> _TASK ITEM_:
Would you reproduce exactly the lines below from the one holding "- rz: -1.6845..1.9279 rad" through the one holding "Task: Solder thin", inclusive, and no others?
--- START ---
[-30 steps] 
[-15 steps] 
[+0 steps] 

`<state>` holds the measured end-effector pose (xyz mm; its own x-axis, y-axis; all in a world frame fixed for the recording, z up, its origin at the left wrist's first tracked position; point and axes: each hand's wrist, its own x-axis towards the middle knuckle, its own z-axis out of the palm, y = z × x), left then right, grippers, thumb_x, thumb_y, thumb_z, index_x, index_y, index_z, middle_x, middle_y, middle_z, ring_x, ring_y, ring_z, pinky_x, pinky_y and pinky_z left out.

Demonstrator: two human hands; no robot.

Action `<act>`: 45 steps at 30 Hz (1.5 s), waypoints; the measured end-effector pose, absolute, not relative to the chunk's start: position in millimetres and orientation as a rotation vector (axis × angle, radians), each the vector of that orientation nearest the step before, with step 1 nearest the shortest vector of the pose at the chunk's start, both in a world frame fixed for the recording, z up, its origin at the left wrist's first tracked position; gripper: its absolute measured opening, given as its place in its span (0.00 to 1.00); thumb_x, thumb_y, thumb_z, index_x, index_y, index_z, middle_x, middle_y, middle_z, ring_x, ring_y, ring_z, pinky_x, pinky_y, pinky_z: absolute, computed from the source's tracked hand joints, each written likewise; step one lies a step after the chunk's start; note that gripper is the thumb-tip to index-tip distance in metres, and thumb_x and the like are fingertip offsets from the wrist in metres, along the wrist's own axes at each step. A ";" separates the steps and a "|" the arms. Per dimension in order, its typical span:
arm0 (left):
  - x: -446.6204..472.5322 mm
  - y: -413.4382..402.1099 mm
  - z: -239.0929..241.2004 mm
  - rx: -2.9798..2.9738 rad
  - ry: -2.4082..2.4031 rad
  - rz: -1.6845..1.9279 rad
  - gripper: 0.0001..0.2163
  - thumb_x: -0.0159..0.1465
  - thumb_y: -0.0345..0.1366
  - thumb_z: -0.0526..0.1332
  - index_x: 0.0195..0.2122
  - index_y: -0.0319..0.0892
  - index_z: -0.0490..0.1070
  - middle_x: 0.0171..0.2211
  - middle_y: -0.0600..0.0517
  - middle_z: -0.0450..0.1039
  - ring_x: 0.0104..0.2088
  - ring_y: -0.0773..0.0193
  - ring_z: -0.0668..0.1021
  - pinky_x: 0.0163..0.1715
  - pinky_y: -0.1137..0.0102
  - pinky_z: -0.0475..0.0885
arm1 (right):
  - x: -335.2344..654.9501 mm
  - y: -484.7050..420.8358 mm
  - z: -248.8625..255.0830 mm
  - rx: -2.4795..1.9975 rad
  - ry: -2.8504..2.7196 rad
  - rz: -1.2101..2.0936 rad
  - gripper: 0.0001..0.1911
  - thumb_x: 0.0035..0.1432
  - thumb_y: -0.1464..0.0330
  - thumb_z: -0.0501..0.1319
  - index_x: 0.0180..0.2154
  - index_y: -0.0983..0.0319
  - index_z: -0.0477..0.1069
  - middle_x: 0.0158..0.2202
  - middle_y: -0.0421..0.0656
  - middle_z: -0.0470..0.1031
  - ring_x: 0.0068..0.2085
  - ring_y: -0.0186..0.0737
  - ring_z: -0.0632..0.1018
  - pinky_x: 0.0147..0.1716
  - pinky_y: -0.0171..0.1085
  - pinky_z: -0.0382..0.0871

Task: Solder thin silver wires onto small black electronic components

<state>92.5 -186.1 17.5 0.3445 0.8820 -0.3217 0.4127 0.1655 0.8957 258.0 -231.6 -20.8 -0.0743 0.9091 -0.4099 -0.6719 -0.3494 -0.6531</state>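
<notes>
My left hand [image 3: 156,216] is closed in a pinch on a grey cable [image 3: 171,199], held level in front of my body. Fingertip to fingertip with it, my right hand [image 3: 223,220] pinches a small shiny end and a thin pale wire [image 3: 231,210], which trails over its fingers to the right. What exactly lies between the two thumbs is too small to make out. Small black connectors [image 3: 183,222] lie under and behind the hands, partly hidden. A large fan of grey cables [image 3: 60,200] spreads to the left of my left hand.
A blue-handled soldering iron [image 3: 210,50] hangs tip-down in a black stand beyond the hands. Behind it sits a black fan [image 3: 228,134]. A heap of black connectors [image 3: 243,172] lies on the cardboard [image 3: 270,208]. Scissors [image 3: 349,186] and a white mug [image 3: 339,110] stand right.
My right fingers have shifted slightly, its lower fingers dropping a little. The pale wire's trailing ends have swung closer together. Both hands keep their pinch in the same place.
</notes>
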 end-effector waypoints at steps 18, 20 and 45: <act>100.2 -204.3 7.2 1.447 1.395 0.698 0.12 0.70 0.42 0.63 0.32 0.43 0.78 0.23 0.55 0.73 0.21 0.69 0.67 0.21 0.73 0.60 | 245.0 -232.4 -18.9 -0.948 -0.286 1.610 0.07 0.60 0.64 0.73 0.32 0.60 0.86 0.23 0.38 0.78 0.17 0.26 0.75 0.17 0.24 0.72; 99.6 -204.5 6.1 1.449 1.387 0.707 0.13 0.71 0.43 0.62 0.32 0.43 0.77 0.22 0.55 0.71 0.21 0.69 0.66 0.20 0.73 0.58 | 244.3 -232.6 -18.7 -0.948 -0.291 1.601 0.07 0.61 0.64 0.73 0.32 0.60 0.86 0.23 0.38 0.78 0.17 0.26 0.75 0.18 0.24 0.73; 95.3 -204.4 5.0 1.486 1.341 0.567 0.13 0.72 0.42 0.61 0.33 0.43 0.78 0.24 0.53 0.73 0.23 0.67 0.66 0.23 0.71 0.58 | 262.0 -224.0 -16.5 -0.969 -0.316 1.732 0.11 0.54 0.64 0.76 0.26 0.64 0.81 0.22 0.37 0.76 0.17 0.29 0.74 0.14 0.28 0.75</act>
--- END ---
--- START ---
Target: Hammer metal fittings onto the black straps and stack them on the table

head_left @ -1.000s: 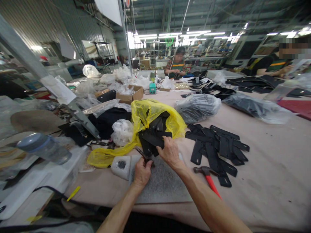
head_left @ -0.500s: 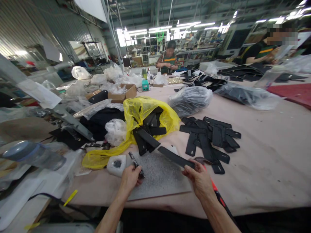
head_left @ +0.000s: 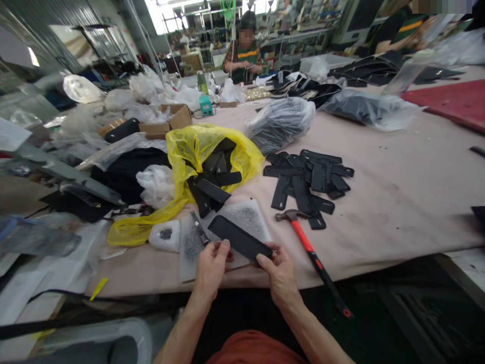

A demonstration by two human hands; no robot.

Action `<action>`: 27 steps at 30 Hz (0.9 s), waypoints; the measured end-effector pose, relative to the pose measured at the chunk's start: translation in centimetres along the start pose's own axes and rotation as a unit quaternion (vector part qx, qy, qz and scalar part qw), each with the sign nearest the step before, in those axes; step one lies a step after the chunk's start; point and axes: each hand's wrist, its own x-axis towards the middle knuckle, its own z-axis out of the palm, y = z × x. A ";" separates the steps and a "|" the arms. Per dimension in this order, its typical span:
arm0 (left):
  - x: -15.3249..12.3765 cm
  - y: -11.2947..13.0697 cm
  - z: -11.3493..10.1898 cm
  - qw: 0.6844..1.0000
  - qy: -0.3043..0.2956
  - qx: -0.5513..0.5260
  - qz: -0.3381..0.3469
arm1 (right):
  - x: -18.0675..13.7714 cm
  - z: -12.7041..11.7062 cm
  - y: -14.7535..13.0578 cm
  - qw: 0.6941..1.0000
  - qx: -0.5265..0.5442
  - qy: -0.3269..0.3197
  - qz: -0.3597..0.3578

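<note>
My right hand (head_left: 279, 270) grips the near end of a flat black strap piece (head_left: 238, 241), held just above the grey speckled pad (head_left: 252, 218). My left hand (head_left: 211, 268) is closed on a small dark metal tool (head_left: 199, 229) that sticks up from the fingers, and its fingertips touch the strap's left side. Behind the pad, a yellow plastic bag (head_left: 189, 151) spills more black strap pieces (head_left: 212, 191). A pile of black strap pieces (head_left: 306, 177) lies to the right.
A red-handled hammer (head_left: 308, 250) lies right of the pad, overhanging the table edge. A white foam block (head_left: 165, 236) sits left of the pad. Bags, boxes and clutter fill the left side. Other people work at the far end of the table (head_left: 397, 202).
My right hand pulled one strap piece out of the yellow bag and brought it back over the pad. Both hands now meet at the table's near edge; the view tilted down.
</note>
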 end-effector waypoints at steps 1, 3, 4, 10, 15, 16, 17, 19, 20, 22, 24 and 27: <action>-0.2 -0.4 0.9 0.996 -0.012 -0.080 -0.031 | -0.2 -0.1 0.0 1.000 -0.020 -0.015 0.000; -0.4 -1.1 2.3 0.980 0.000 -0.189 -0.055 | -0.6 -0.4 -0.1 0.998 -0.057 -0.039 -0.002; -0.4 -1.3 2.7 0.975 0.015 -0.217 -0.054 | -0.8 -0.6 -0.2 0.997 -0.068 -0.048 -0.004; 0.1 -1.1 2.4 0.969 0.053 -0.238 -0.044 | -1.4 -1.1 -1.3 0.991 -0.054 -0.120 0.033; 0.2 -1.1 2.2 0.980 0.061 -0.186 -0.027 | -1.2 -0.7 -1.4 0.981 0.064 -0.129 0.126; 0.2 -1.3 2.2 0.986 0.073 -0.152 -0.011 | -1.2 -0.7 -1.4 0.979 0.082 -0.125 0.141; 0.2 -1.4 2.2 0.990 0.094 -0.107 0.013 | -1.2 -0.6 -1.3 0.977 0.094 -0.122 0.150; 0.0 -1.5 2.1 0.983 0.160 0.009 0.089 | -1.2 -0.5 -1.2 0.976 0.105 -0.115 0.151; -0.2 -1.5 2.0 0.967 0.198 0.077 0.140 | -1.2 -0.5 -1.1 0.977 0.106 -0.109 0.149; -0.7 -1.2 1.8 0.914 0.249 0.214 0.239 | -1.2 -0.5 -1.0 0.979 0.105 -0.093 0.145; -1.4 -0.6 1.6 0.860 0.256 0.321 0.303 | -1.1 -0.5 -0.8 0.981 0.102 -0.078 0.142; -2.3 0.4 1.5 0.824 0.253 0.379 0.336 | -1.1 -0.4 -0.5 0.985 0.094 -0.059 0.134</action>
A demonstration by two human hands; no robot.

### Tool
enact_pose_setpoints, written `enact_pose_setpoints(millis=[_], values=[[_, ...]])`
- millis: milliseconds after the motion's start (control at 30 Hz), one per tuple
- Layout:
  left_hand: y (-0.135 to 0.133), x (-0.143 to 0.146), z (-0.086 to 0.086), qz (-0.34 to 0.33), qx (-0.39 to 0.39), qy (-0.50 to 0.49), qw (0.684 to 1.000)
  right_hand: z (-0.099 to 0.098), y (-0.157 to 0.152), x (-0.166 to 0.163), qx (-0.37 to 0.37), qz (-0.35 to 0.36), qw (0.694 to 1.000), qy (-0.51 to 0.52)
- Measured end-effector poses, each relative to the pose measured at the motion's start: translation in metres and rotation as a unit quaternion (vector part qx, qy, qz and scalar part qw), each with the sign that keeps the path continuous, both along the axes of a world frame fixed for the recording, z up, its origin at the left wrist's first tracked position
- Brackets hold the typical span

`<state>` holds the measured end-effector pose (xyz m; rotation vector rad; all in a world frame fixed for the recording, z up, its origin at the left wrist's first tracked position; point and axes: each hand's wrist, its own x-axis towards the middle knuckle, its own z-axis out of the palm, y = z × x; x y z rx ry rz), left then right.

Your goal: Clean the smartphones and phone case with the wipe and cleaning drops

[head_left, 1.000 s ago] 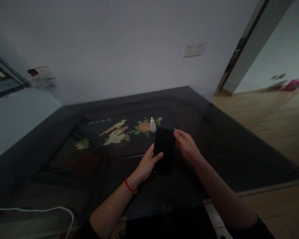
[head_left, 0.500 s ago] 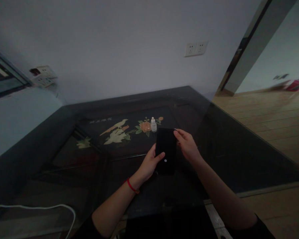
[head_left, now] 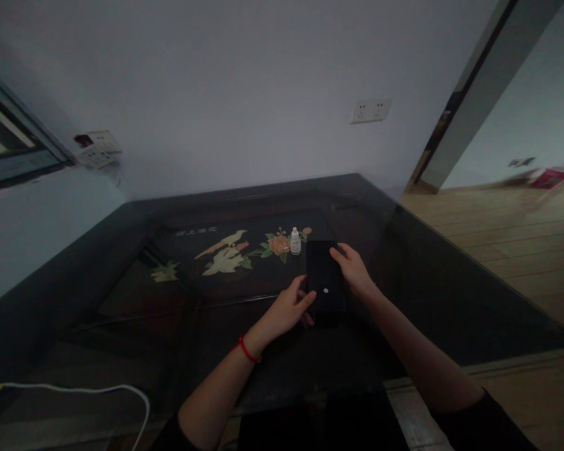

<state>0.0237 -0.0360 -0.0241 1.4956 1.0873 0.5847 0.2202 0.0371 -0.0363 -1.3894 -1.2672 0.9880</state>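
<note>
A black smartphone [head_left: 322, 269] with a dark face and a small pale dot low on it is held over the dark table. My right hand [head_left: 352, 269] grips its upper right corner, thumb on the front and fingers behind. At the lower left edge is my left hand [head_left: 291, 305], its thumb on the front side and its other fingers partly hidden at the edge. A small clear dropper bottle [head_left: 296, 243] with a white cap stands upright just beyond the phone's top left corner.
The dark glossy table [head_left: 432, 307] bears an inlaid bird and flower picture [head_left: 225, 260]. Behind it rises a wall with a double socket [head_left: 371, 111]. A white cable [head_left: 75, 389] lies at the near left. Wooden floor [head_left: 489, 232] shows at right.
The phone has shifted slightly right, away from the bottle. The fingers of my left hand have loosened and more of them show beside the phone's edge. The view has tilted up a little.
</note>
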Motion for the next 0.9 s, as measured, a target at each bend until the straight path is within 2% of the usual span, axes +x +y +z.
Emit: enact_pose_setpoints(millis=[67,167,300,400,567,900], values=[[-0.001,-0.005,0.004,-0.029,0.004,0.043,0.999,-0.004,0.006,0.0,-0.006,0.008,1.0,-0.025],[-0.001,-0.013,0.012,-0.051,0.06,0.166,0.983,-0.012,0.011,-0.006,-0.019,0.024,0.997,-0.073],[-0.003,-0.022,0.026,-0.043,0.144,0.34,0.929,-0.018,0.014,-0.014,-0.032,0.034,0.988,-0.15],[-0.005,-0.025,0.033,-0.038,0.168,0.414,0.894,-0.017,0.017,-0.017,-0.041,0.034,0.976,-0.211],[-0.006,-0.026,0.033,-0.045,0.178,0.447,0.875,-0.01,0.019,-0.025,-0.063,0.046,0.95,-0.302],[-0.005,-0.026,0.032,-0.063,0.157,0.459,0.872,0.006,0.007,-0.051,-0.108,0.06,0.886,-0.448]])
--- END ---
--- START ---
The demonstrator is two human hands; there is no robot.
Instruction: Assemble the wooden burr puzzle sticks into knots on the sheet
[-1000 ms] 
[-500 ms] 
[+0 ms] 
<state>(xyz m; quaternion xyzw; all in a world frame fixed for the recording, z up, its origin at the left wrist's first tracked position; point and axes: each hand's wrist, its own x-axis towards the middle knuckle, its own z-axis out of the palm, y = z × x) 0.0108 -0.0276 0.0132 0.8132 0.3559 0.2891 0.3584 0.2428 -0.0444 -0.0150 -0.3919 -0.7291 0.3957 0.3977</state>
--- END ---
> _RESULT_:
  - rz: -1.6845..1.9279 rad
  - gripper: 0.0001..0.2163
  - thumb_x: -0.0159..0.1465
  - thumb_y: -0.0345..0.1366
  - thumb_z: -0.0526..0.1332
  - index_x: 0.0195..0.2122
  - index_y: -0.0319..0.0892
  - index_z: -0.0490..0.1070
  - middle_x: 0.0171..0.2211
  - middle_y: -0.0600..0.0517
  - middle_z: -0.0450..0.1039
  - ring_x: 0.0104..0.2088
  - ring_y: -0.0773..0.0193
  - ring_z: -0.0668..0.1021
  - pinky_x: 0.0163..0.1715
  - pinky_y: -0.1137..0.0102
  - pinky_z: -0.0475..0.0885
arm1 (right):
  - x: -335.2344..654.9501 mm
  - y: -484.7050..420.8358 mm
  - z: -248.8625..255.0830 mm
  - rx: -2.4795..1.9975 rad
  - ry: -2.8504..2.7196 rad
  - rz: -1.2101..2.0936 rad
  - gripper: 0.0001..0.1911
  - thumb_x: 0.0035..0.1432
  - thumb_y: -0.1464..0.0330
  - thumb_z: -0.0501..0.1319
  - index_x: 0.0180..0.2154
  - index_y: -0.0983..0.0319
  - index_z: -0.0477..0.1069
  - middle_x: 0.0158..0.2202
  - middle_y: -0.0421..0.0656
  - middle_z: -0.0470..0.1031
  - ring_x: 0.0068..0.2085
  - ring_y: -0.0186..0.0737
  - ring_z: -0.0632..0.1018
  - pinky_x: 0.0147..0.1716
  - pinky_y: -0.0171..0.1085
  - pinky_z: -0.0382..0.0871

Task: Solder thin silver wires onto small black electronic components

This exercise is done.